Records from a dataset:
○ ○ ○
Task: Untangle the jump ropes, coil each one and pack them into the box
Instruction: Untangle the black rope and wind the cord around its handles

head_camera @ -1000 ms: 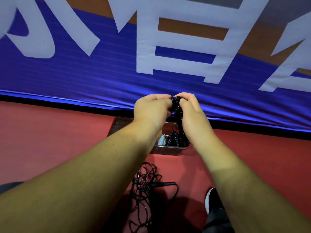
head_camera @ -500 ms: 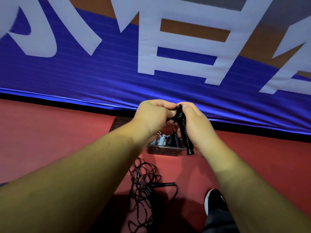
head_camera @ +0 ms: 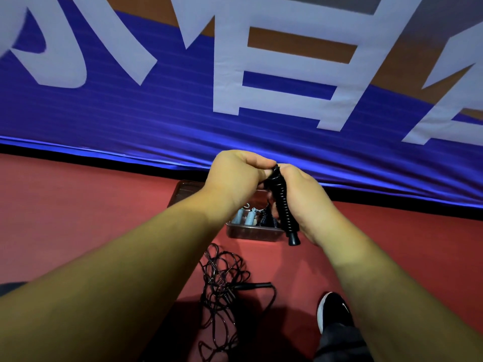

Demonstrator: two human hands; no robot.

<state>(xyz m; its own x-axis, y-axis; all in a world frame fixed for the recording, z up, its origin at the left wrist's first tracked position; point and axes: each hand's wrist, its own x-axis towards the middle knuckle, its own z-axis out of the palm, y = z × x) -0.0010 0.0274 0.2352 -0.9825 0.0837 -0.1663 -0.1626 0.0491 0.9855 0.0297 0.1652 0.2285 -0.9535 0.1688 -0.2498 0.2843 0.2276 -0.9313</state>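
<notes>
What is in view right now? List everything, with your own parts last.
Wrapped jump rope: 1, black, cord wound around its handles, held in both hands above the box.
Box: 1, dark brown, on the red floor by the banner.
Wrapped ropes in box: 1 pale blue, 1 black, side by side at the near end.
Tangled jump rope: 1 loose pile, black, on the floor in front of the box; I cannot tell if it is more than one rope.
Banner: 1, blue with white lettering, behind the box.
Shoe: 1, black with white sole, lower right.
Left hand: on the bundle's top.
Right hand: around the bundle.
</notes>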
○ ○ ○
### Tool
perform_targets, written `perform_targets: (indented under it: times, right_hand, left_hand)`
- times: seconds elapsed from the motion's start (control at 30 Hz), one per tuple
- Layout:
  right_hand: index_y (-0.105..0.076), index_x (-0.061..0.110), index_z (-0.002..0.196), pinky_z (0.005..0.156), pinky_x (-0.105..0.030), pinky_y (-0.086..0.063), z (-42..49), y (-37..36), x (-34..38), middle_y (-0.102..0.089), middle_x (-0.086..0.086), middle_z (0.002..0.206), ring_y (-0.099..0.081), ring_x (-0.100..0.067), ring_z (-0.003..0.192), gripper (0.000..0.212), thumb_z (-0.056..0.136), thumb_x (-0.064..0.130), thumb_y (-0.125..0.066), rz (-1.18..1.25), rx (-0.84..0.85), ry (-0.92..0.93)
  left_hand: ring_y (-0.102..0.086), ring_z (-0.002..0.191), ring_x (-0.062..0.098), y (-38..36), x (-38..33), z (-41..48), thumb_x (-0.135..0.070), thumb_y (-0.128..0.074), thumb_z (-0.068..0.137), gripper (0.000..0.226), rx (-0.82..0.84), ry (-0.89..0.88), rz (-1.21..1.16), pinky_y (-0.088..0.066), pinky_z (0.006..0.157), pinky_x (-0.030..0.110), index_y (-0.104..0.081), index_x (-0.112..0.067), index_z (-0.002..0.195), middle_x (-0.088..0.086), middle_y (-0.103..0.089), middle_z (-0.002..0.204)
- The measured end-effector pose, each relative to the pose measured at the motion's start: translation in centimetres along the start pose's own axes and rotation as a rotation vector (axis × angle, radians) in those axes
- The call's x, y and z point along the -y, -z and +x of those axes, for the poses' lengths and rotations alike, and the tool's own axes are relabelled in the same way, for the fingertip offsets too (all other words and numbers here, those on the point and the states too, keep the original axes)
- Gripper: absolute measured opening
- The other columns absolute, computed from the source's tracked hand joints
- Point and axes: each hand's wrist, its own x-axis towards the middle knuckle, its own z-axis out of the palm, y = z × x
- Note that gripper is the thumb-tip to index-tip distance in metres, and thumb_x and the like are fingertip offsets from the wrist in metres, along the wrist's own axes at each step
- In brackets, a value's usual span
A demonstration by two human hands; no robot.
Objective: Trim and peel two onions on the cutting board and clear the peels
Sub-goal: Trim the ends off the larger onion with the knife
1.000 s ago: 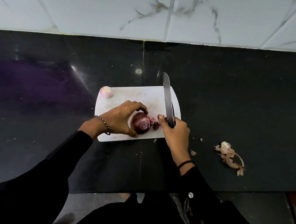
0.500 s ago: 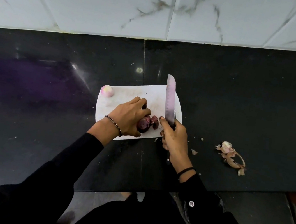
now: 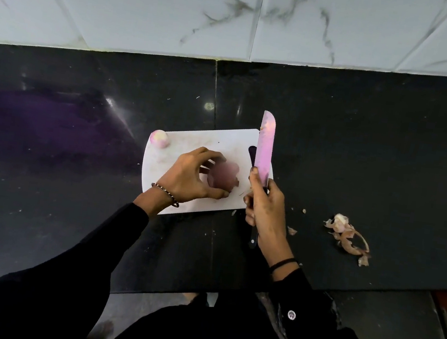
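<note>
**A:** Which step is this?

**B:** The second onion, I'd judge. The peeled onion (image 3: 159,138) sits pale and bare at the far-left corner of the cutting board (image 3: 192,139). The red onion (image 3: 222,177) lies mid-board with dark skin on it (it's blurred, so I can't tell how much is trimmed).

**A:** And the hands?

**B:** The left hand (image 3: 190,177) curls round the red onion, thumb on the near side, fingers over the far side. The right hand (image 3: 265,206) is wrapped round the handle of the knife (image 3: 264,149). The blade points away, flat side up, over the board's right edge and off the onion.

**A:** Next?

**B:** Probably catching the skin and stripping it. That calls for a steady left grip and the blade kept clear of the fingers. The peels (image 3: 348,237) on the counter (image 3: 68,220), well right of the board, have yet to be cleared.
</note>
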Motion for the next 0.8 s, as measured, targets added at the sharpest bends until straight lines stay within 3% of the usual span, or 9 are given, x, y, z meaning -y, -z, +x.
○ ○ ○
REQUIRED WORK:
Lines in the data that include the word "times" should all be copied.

RESPONSE AREA:
perform_targets, written `perform_targets: (indented under it: times, right_hand, left_hand)`
- times: seconds elapsed from the motion's start (control at 30 Hz), one per tuple

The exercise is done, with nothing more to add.